Container of heterogeneous types

I have to due with objects with different types, and they’re contained in either a Vector of abstract parent, or a Tuple as follows. Unfortunately, accessing both of them cause warntype :disappointed_relieved:

a = Vector{Real}(undef, 2)
a[1] = 1
a[2] = 2.0
b = (1, 2.0)

function f(x)
    for i in 1:length(x)
        g(x[i])
    end
end

function g(y::Int64)
    println(y + 1)
end

function g(y::Float64)
    println(y + 2.0)
end

julia> f(a)
2
4.0

julia> f(b)
2
4.0

julia> typeof(a)
Array{Real,1}

julia> typeof(b)
Tuple{Int64,Float64}

julia> isconcretetype(typeof(a))
true

julia> isconcretetype(typeof(b))
true

julia> @code_warntype f(a)
Body::Nothing
│    %15 = (Base.arrayref)(true, x, %13)::Real

julia> @code_warntype f(b)
Body::Nothing
│    %4  = (Base.getfield)(x, %2, true)::Union{Float64, Int64}

question: any way to avoid the warntype?

maybe we need to generate the function by macro???

many thanks!

Is it just two different types, Float64 and Int? In that case, did you try

a = Vector{Union{Int, Float64}}(undef, 2)

?

BTW, and easier way to create the example arrays are

a = Real[1, 2.0]
a = Union{Int, Float64}[1, 2.0]

no, there’re a lot of (parametric) types.

btw, defining

does not help:

julia> @code_warntype f(a)
│    %15 = (Base.arrayref)(true, x, %13)::Union{Float64, Int64}

Sure it helps, it went from ::Real to ::Union{Float64, Int64}. That’s a huge difference. What sort of output are you looking for?

Anyway, if it’s many different types, then maybe it cannot be fixe. But what’s the problem, is this a performance bottleneck? Does this matter?

1 Like

the idea is we use metaprogramming to “expand” the abstract collection into a struct with concrete fields, also needs to “expand” the function to use the fields one by one (instead of the for loop):

struct generatedtype
    x1::Int64
    x2::Float64
end

function generatedfun(x)
    g(x.x1)
    g(x.x2)
end

I guess it could be done in Julia. Anyone could help with the macro? thanks.

oh? Union is much faster than abstract type like Real??

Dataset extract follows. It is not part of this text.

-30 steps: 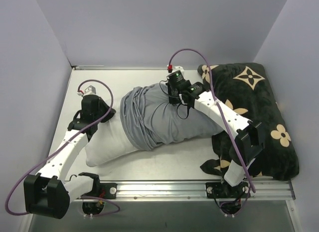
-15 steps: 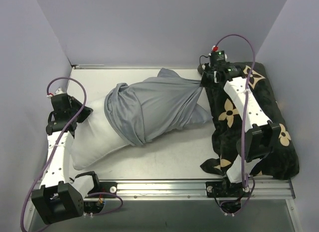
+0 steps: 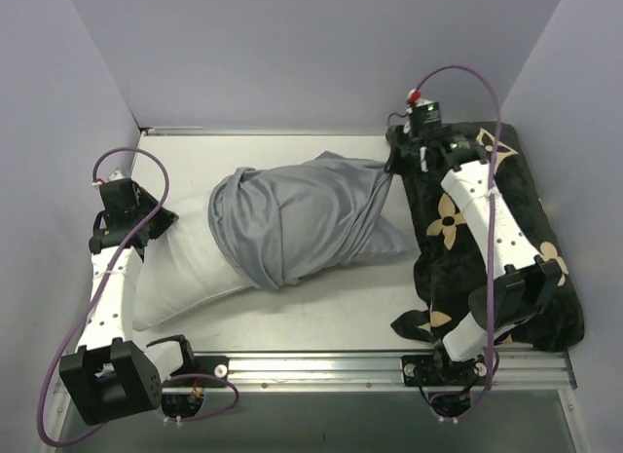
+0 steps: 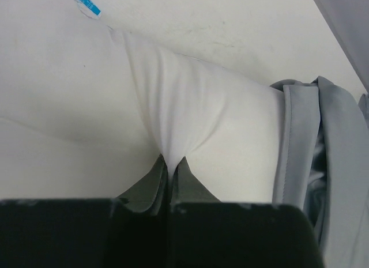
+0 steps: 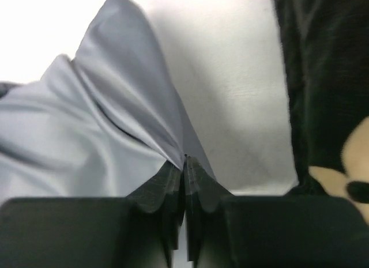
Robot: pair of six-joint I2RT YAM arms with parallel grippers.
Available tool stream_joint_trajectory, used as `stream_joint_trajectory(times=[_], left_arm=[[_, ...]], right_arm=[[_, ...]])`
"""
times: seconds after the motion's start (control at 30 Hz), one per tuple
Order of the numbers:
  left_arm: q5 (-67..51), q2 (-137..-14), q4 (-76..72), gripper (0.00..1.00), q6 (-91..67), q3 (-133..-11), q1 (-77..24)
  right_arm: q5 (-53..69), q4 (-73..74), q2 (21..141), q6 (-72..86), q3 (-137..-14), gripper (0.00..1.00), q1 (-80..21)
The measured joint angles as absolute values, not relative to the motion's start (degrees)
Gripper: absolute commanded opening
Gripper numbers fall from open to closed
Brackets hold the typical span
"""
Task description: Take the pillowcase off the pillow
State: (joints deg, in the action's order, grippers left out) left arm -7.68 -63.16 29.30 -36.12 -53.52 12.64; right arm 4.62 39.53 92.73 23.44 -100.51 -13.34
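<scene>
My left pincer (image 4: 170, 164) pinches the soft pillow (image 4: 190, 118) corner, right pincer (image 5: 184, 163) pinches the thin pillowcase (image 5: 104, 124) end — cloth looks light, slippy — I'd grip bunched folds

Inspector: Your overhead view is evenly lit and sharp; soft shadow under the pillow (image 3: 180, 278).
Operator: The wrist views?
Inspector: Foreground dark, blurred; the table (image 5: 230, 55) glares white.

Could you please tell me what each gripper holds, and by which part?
The left gripper is shut on the pillow, pinching a fold at its bare end; the right gripper is shut on the pillowcase, pinching a peak of cloth at its end.
</scene>
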Motion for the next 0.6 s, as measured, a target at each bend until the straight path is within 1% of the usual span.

now, the problem comes to “how to create a Tuple dramatically”? I mean, using Vector{abstracttype} allows me to do like:

a = Vector{Real}(undef, 2)
for i in 1:2
    a[i] = somefun(i)    # gives anything <: Real
end

but now, a Vector{abstracttype} is worse than a Tuple… again, how to create the Tuple???
(the creation of the container is ok to be slow)

yes it is. The function f() needs to be called many many times after the object is created.

Yes. Small unions (2-3 or maybe more) are now very fast in Julia, due to compiler improvements. You should definitely use that over abstract containers, if you can.

Putting your stuff into a struct vs having it in a tuple/namedtuple is not going to make matters better. Because if you just iterate over the fields of a type the loop will still be over heterogenous types.

If small Unions do not work, you have to resort to lisp-y recursion on tuples. Note however, that that will typically be costly in compile time. How long are your tuples?

1 Like

the tuple can be very long (variable length to be decided in run time)

compilation time is not a problem.

what’s “lisp y recursion”?

looping over heterogeneous container not work, that why I’m thinking of using macro to generate type stable struct and function.

There is a package named StructArrays, that sounds a little bit like what you want, maybe you could check their source code

And do you process each one (of the same type) only once or many times?

This could possibly be a good application for https://github.com/tkoolen/TypeSortedCollections.jl.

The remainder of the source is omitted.